| THE PROBLEM |
Produce as output only the lines below starting at the line with "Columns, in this" and continuing through the line with "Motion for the", each one exactly as written.
:: EXERCISE INPUTS
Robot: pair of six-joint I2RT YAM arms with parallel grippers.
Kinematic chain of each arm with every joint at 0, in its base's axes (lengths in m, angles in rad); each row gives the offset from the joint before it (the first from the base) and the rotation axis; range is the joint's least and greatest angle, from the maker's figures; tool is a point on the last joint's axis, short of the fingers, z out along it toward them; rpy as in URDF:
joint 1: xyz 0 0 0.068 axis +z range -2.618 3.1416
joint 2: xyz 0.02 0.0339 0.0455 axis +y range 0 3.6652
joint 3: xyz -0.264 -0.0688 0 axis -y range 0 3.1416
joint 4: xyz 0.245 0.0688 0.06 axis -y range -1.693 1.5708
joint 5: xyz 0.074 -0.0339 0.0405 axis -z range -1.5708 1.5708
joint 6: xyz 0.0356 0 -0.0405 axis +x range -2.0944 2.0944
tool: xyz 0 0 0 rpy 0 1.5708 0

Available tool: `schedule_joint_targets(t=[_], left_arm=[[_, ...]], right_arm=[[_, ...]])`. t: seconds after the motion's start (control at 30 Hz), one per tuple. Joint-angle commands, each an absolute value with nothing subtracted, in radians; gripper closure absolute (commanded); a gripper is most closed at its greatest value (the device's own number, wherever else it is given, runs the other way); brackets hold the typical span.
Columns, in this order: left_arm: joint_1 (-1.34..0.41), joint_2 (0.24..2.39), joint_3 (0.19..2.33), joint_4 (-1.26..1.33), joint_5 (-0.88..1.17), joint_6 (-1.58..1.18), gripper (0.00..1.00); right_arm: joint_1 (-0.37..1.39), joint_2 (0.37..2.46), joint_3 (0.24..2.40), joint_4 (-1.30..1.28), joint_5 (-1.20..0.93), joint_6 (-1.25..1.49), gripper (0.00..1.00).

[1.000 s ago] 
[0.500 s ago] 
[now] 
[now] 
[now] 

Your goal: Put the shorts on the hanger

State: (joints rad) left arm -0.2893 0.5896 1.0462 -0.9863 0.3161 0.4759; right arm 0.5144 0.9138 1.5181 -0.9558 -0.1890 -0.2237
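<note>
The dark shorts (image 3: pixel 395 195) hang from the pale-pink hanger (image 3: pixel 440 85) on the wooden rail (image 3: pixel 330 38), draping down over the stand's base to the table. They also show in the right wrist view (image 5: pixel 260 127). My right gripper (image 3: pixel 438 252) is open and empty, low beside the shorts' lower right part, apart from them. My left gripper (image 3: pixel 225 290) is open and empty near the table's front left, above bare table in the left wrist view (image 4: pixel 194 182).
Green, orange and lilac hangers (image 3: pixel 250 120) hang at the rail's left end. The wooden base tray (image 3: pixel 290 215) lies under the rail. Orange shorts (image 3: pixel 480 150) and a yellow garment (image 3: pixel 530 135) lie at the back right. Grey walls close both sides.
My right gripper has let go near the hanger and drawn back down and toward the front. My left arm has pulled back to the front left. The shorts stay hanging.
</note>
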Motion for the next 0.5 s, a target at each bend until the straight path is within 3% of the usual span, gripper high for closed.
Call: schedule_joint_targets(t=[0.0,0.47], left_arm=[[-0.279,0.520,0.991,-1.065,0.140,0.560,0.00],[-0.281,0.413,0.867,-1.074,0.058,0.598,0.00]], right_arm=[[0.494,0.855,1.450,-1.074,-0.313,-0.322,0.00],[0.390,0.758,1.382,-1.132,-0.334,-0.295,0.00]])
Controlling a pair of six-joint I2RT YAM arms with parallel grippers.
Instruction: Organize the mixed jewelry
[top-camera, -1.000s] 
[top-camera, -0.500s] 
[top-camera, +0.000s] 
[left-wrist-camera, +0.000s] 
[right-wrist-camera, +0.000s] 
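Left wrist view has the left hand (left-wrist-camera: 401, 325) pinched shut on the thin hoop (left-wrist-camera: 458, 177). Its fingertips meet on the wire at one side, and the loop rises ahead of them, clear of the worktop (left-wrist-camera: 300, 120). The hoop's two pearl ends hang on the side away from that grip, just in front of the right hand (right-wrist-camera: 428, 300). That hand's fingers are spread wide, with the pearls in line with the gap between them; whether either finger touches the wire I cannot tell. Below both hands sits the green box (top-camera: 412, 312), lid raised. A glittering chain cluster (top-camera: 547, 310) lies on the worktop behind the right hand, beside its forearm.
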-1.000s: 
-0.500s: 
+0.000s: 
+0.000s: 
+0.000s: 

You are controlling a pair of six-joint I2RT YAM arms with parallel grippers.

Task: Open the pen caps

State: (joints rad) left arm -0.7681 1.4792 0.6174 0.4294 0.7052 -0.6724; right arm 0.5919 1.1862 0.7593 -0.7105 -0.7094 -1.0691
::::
| ANSWER SECTION |
Columns, in this order: left_arm: joint_1 (-1.34..0.41), joint_2 (0.24..2.39), joint_3 (0.19..2.33), joint_4 (-1.26..1.33), joint_5 (-0.88..1.17), joint_6 (-1.58..1.18), gripper (0.00..1.00); right_arm: joint_1 (-0.37..1.39), joint_2 (0.37..2.46), joint_3 (0.24..2.40), joint_4 (-1.30..1.28), joint_5 (-1.20..0.93), joint_6 (-1.25..1.49), gripper (0.00..1.00).

[1.000 s ago] 
[0.500 s ago] 
[now] 
[now] 
[now] 

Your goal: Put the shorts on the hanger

State: (joints rad) left arm -0.2893 0.5896 1.0462 -0.9863 0.3161 0.4759; right arm 0.5144 0.9138 1.5181 -0.9558 -0.1890 -0.2237
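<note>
The dark shorts (image 3: pixel 395 195) hang from the pale-pink hanger (image 3: pixel 440 85) on the wooden rail (image 3: pixel 330 38), draping down over the stand's base to the table. They also show in the right wrist view (image 5: pixel 260 127). My right gripper (image 3: pixel 438 252) is open and empty, low beside the shorts' lower right part, apart from them. My left gripper (image 3: pixel 225 290) is open and empty near the table's front left, above bare table in the left wrist view (image 4: pixel 194 182).
Green, orange and lilac hangers (image 3: pixel 250 120) hang at the rail's left end. The wooden base tray (image 3: pixel 290 215) lies under the rail. Orange shorts (image 3: pixel 480 150) and a yellow garment (image 3: pixel 530 135) lie at the back right. Grey walls close both sides.
My right gripper has let go near the hanger and drawn back down and toward the front. My left arm has pulled back to the front left. The shorts stay hanging.
</note>
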Motion for the next 0.5 s, a target at each bend until the straight path is within 3% of the usual span, gripper high for closed.

The output as shown is complete.